Wednesday, October 19, 2016

Will Pool's spiteful NIMBYism derail new housing?!?

"And the second, like it, is this: ‘You shall love your neighbor as yourself.’[a] There is no other commandment greater than these."
Mark 12:31

[Author's Note: Read the first linked Austin Monitor article here, and the second one here.]

We first discussed the Grove three weeks ago; some new developments:
ARG Bull Creek Ltd. is ratcheting up pressure on City Council members to approve the Grove at Shoal Creek, a massive planned unit development it hopes to build on a 75-acre lot at the corner of Bull Creek Road and 45th Street.

In a letter addressed yesterday to Mayor Steve Adler and all 10 members of Council, Jeff Howard, an attorney for the developer, states that the company will abandon its plans for a planned unit development if Council adopts a number of changes to the project offered by Council Member Leslie Pool, the leading opponent of ARG’s proposed project.

If ARG ditches the PUD application and instead pursues conventional zoning, the developer warns, the resulting project will be a group of expensive single-family homes rather than a mixed-use development that includes affordable housing, office space, retail and more parkland than would be required under conventional zoning.

Among the many amendments Pool has proposed, the one the developers view as the most unworkable would reduce the number of daily vehicle trips the project is allowed to generate by 25 percent, from roughly 24,000 to roughly 18,000.

That limit, argues Howard in the letter, would result in a nearly 50 percent reduction in office space, a 33 percent reduction in retail development and a 25 percent reduction in residential units.

Pool and the Bull Creek Road Coalition, a neighborhood coalition that Pool used to lead and that opposes the current Grove proposal, have said they do not object to the amount of housing proposed for the site.

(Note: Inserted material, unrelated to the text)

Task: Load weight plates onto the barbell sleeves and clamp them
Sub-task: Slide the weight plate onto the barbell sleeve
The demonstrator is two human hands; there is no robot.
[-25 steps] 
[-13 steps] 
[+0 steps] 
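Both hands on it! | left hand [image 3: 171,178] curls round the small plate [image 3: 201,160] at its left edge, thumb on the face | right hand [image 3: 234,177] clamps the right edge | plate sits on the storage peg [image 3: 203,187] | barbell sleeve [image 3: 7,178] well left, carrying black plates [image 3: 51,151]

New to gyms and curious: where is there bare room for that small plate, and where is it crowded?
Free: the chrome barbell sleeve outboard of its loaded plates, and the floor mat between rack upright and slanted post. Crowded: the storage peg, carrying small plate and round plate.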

Instead, they want less commercial space on the site.

ARG has countered, however, that if it reduced vehicle trip counts only by reducing commercial space, the commercial development allowed would be too small to create the necessary “critical mass” of retail.
In other words, rather than taking a meaningful step to address Austin's housing shortage, Pool wants to continue business as usual.

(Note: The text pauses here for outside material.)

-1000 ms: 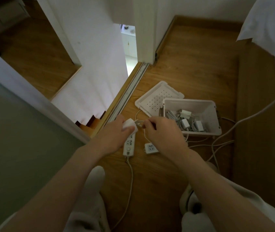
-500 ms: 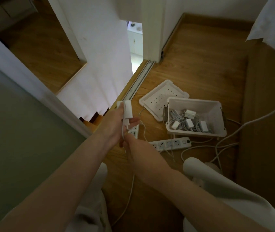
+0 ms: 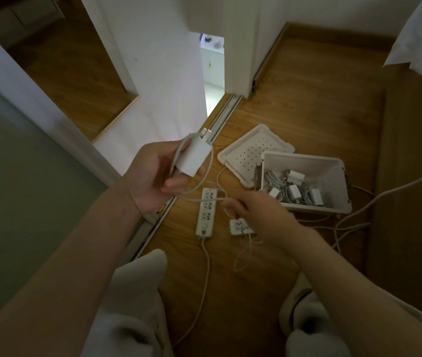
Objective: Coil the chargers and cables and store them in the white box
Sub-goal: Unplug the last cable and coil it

Also, the notion that the opponents only object to the commercial space is nothing more than a disingenuous stall tactic.

Then this happened:
Mayor Steve Adler hopes to start the process of approving the Grove at Shoal Creek, a controversial planned unit development in Central Austin, at City Council’s next meeting on Thursday.

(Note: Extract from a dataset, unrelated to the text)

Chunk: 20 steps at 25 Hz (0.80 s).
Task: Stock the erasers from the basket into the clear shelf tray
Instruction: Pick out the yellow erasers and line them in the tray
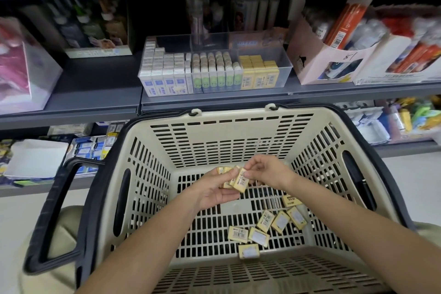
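Over the basket's (214,131) floor, the left grip (214,192) clutches several erasers (239,180), the right grip (267,172) pinching one; loosely stacked, they may spill back before reaching the clear tray (282,62) beyond the basket.

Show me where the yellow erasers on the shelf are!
In the head view, the stocked yellow erasers sit at the right end of the clear shelf tray, beside the green-labelled sticks.

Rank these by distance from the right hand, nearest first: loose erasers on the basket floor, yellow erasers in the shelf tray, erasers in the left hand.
1. Held erasers: in the left hand, pinched by the right hand.
2. Loose erasers: basket floor, below the hand.
3. Tray erasers: right end of the clear tray, beyond the basket.
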Available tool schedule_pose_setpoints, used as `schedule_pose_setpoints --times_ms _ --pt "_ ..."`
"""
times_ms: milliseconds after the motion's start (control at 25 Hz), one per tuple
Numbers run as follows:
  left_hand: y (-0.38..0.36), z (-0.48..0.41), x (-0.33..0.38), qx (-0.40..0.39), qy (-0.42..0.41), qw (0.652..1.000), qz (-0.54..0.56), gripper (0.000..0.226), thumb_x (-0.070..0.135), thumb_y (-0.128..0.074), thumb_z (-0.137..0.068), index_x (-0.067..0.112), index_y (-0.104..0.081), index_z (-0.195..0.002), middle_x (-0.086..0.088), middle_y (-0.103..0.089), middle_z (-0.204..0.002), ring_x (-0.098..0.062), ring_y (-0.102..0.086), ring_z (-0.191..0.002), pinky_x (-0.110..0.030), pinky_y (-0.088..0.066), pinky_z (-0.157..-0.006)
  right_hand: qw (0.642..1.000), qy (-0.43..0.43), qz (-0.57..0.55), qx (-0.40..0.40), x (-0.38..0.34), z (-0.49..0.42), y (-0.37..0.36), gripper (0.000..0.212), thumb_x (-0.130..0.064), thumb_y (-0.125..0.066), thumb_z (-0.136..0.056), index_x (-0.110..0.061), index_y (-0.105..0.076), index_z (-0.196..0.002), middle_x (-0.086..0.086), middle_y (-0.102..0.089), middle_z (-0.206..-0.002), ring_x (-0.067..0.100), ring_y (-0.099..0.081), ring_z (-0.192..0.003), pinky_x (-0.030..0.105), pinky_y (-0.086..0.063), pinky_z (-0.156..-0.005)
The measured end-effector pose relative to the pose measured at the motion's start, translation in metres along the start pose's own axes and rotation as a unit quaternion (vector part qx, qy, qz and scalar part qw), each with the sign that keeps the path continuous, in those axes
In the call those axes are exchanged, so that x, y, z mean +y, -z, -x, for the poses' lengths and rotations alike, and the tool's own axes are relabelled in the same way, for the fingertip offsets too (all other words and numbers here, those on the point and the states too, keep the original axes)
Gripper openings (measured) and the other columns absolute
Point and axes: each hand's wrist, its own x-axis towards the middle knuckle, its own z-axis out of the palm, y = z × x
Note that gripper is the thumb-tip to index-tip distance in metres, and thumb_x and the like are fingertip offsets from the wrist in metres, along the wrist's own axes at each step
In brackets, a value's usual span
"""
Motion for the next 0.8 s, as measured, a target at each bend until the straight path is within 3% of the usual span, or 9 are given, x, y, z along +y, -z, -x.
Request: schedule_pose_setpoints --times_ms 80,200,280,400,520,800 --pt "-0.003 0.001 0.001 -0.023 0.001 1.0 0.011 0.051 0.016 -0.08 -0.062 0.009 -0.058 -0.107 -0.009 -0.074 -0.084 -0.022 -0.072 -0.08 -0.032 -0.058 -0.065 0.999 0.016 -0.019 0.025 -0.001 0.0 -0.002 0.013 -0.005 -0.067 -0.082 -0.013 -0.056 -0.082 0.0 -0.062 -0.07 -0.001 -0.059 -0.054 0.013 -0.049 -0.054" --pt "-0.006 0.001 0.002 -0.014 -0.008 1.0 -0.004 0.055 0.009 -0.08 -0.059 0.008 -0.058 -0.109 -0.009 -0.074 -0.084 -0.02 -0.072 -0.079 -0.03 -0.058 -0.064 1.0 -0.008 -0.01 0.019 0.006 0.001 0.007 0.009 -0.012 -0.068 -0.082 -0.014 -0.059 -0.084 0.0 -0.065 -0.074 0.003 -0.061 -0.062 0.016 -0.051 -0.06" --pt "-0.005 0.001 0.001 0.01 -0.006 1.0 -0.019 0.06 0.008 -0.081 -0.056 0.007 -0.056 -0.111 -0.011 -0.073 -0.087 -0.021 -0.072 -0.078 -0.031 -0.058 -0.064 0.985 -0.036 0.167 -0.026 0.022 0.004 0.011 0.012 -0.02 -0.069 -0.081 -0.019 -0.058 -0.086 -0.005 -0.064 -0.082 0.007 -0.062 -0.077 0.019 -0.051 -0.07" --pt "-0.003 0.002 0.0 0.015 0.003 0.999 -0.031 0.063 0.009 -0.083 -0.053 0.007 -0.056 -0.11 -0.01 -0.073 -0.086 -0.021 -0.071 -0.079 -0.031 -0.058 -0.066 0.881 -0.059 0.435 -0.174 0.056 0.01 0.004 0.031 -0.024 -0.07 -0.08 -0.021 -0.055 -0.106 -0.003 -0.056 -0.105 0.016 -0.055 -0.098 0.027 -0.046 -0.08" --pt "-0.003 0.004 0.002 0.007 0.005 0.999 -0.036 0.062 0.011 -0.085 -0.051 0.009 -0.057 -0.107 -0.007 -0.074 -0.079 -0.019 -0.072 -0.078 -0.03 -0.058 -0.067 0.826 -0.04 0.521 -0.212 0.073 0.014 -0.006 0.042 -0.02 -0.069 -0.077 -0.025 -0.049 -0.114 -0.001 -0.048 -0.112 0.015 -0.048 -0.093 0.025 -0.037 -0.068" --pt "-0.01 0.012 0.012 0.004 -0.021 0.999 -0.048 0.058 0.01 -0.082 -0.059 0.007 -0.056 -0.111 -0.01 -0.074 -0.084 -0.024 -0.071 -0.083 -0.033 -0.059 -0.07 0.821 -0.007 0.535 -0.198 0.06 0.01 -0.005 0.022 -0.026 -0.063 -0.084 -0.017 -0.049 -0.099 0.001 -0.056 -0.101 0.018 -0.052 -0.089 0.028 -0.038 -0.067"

At a Council work session on Tuesday, Adler explained to Council colleagues that he supports approving a draft plan of the PUD on “first reading” at their next meeting. He noted, however, that whatever is approved on the first reading (of the required three) will simply be a “placeholder” draft that he will be open to changing after further talks with city staff, neighborhood groups and the developers pushing the project.

Adler suggested that the “placeholder” ordinance largely mirror the recommendation made by the Zoning and Platting Commission in July but incorporate some of the amendments proposed by Council Member Leslie Pool that would reduce the amount of retail and commercial space allowed on the now-vacant 75-acre field at the corner of Bull Creek Road and 45th Street.
So...Pool's stalling has gotten us to a situation where Adler's office is trying to "broker a compromise."  Great.  That usually works out swimmingly.

We honestly don't know what to say.  We have no idea what will happen.  We find ourselves tempted to use language inconsistent with a family friendly website, but will suffice to say that this is a textbook example of 'governance' under Austin's old guard.

Bottom Line: We live in a city with a chronic housing shortage.  Someone wants to build LOTS of housing.  How is this even controversial?!?